WORLD NEWS FROM WAVERLEY HIGH

by Linda Kass

Pub Date: Sept. 8th, 2026
ISBN: 9798896361503
Publisher: She Writes Press

It’s the tumultuous year of 1969, and high schooler Lena Rosen will have to face new challenges head-on in Kass’s historical novel.

Lena is a junior at Waverley High in a suburb of Columbus, Ohio. She’s excited because this might be her breakout year, and besides, she has a heavy crush on senior Jack Stone. They wind up working alongside each other as associate editor and editor of the school paper, the Beacon. Waverley is a good middle-class school, an institution with an enlightened administration and faculty, proud to be integrated: The white students and Black students get along, sort of. Lena, like her friend Adam Stein, is a first-generation Jewish kid whose parents fled Europe. So WHS is racially and culturally diverse; the kids are aware of this, and most of them consider themselves liberal, enlightened, and idealistic. Lena’s favorite course is the elective “Current History,” which is just what it sounds like. On the first Monday of the month, the students discuss the good and the bad: the assassinations of MLK and RFK, the turmoil of Vietnam, Woodstock, the moon landing—all the big stories. In fact, the Student Council decides, with touching naïveté, that the year’s agenda will deal with Vietnam protests, ecological challenges, and racial issues (to be fair, they don’t presume to solve these things). The school play will be To Kill a Mockingbird. The Black students stage a sit-down. A student who’s passionately against the Vietnam War organizes a student rock concert. There’s a bomb scare that proves, mercifully, to be fake. All these things drive home to the students—at least the most involved ones, like Lena and her friends—that the world is a very serious place, and they are committed to doing something about it. The capstone of the year, so to speak, is Kent State, in May of 1970, where four students are gunned down by the National Guard, putting an end to naïve illusions.

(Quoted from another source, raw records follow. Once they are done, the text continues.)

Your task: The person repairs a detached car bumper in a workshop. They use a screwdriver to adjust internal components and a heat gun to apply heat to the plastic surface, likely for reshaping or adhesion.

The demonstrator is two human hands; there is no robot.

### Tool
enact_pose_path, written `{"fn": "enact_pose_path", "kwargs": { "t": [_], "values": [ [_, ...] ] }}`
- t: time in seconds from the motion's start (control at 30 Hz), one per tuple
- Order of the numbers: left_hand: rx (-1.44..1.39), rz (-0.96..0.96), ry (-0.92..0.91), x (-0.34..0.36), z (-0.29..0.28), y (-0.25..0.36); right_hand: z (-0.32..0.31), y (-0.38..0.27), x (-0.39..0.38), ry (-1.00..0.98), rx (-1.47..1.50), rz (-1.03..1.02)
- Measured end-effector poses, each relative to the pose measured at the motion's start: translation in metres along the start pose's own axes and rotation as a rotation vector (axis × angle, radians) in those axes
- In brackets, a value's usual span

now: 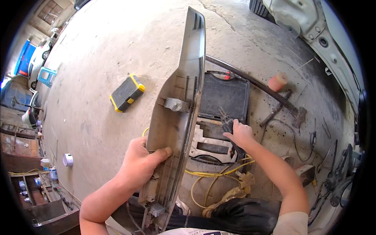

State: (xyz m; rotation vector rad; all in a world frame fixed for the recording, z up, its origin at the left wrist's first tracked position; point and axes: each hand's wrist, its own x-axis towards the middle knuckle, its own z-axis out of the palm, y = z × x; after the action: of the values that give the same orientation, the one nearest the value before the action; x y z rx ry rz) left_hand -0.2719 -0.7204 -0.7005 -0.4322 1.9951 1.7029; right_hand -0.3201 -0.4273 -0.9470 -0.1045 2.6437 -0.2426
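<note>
A long grey plastic car trim panel (170, 125) stands nearly upright before me, its ribbed inner side showing with a metal bracket on it. Around its left edge my left hand (143, 160) is closed, thumb on the inner face. To the right of the panel, my right hand (241, 134) grips a black two-pronged tool (227, 125) that looks like a hot stapler, prongs pointing up and away. Beneath that tool lies an opened black carrying case (225, 94) with a pale cutout insert (211, 145); the panel hides its left part.
A black-and-yellow box (127, 93) sits on the concrete floor at left. Beyond the case lies a long-handled hammer (270, 87) near a reddish container (277, 82). Yellow cable (192, 192) loops by my legs. A white car body (333, 51) borders the right; a tool tray (43, 207) is lower left.
</note>
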Motion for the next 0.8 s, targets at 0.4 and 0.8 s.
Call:
{"fn": "enact_pose_path", "kwargs": {
  "t": [0.4, 0.8],
  "values": [
    [-0.096, 0.032, -0.112, 0.029, -0.007, 0.003, -0.107, -0.137, -0.109, -0.722, 1.942, -0.219],
    [0.101, 0.169, -0.131, 0.011, 0.008, 0.041, -0.148, -0.168, -0.153, -0.168, 1.674, -0.212]
  ]
}}
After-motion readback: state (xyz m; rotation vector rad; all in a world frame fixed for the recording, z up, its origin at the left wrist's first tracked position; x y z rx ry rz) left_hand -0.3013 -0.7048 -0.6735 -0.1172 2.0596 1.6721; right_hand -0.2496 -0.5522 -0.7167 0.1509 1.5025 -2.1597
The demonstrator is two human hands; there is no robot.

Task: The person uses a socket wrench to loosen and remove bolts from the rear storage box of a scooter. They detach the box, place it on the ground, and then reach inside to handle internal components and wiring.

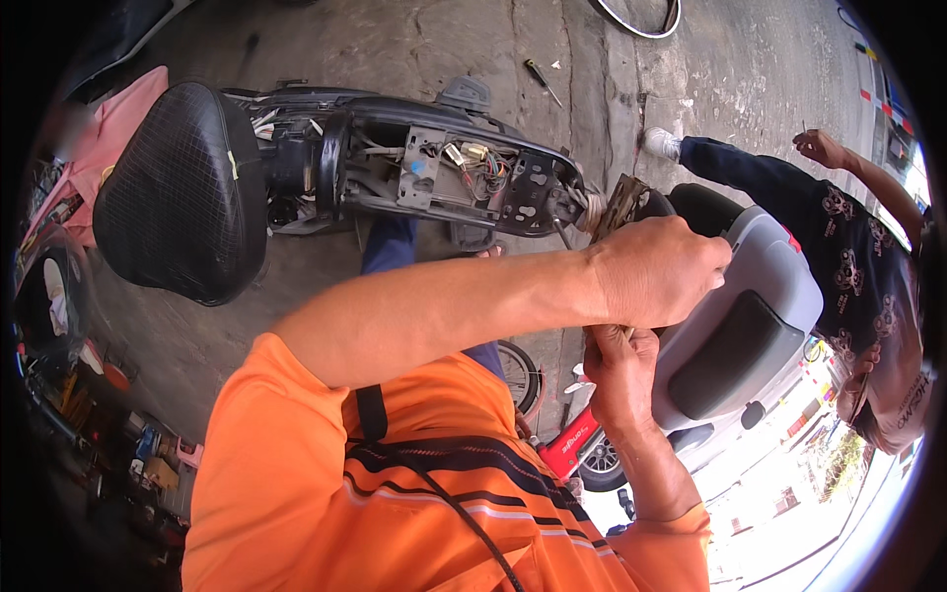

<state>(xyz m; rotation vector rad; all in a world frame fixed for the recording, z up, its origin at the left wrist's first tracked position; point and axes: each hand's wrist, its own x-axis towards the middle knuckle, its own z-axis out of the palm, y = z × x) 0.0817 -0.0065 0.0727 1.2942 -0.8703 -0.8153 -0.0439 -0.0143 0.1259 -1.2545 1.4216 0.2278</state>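
Observation:
My left hand (656, 274) reaches across from the lower left, closed at the edge of a grey plastic rear piece (760, 261) with a dark pad. What it grips is hidden. Just below, my right hand (621, 370) is closed around a thin metal piece (628, 333). Beside my hands is a rusty metal bracket (619, 205). A stripped scooter body (464, 183) stretches leftward, its wires and connectors exposed. A black quilted seat (178, 197) lies at its left end.
Another person (848, 247) is at the right. A screwdriver (543, 81) lies on the concrete floor (414, 39), below a ring-shaped tyre or rim (646, 30). Pink cloth (99, 148) and assorted clutter line the left. A red bicycle frame (567, 444) shows below my hands.

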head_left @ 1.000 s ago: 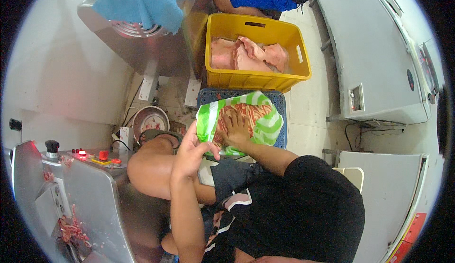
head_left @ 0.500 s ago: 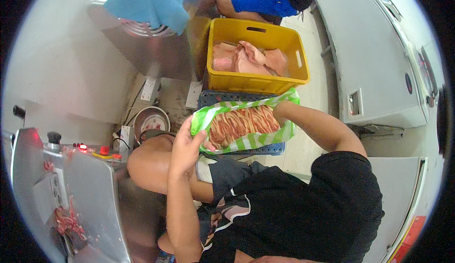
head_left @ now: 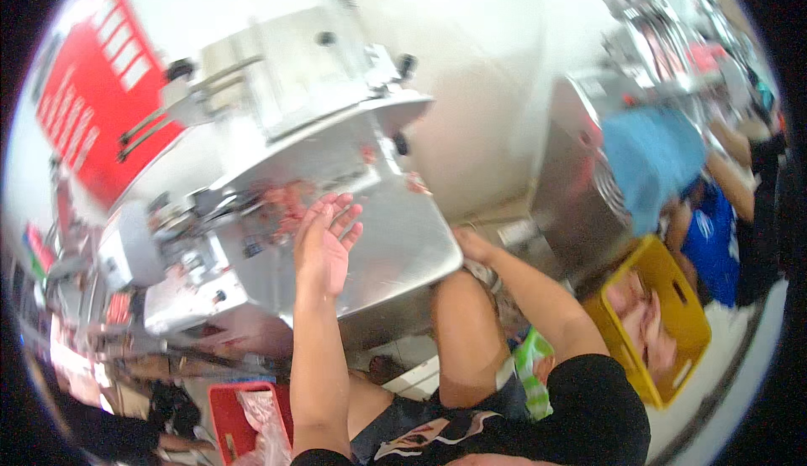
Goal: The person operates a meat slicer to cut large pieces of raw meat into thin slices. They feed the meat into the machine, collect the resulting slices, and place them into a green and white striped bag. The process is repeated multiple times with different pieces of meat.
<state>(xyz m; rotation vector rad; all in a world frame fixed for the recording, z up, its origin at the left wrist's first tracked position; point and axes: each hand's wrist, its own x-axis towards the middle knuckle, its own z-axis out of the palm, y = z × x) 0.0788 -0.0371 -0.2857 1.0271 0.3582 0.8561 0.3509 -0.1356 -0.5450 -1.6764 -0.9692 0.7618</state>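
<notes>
My left hand (head_left: 326,247) is raised over the steel table of a meat slicer (head_left: 391,226), palm turned up and to the side, fingers spread and holding nothing. Beyond it, red meat scraps (head_left: 282,205) lie by the slicer's blade area. My right hand (head_left: 476,247) is at the right front corner of that steel table, against or just beside the edge; its fingers are blurred and partly hidden. The green-and-white striped bag (head_left: 531,373) lies by my lap under my right forearm, its contents mostly out of sight.
At right stands a yellow crate (head_left: 618,331) with pale meat slabs (head_left: 647,323). A red crate (head_left: 220,407) holding plastic-wrapped stuff is at lower left. A blue cloth (head_left: 656,159) drapes another steel machine, beside a person in blue shorts (head_left: 713,235). Another person is at far lower left.
The view has swung left to the slicer. Both hands have let go of the striped bag of sliced meat; the left is now over the slicer table, the right at its corner.
</notes>
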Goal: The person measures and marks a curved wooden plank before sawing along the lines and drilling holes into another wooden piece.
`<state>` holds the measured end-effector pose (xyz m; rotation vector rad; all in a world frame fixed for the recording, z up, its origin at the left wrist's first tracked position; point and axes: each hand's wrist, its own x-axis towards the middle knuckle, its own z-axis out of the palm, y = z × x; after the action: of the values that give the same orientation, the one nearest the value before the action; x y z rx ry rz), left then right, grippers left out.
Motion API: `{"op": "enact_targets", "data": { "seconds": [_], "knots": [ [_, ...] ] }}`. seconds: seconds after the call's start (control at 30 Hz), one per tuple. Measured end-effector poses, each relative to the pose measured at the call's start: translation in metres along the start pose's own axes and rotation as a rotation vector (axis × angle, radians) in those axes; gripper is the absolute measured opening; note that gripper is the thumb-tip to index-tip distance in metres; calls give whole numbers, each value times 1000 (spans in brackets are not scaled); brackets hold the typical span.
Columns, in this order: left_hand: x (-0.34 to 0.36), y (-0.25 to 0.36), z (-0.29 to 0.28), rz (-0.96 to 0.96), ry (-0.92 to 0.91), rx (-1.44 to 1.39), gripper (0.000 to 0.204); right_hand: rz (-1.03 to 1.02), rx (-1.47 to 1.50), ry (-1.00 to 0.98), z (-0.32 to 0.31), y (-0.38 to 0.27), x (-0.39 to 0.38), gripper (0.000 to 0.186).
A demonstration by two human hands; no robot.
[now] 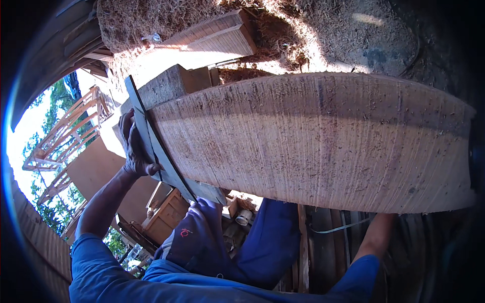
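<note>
Slab (313,146) of wood, just right of the left fingers (132,137), already has its curved outline, it seems, but is not yet smooth: the brown face is ridged and dust-flecked. Those fingers grasp a dark strip (135,96) at the slab's end; the hidden right hand's grip cannot be told.

R hand hidden behind lg. wood slab (313,146); grip unclear.
</note>
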<state>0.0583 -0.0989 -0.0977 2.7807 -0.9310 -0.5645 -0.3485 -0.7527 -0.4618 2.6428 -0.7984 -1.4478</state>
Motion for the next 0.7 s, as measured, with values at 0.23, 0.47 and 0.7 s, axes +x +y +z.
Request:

Readers of a certain age will relate to this re-creation of a truly unforgettable and double-edged era. Kass even provides a soundtrack of sorts, as the kids listen and dance to songs that readers will certainly remember. Are these kids a little too earnest? Surely there are slackers and bullies and creeps at Waverley High, but they are nowhere in sight. Lena and her gang are hopeful and committed and, yes, a bit nerdy. Readers might find it easy to patronize them, and sometimes their speech does sound scripted. Adam Stein says that his parents’ experience in WWII recalled “such a horrific time.” “Horrific”? And to Lena his words cast “a shadow of anguish.” The book has a wealth of end matter, including all the music mentioned in the narrative, from the Beatles and Dylan to Sly and the Family Stone and Simon and Garfunkel—and some that only diehards will remember, such as the Winstons and Steam. The music is only part of the rich pop culture assault, a barrage of nostalgia that hits its mark. Many of these Waverley High kids would be grandparents now, and it’s tempting to imagine how their grandchildren might be coping in this new millennium with its own heavy challenges.

An earnest, meticulous reimagining of the late 1960s and the era’s tense atmosphere of social change.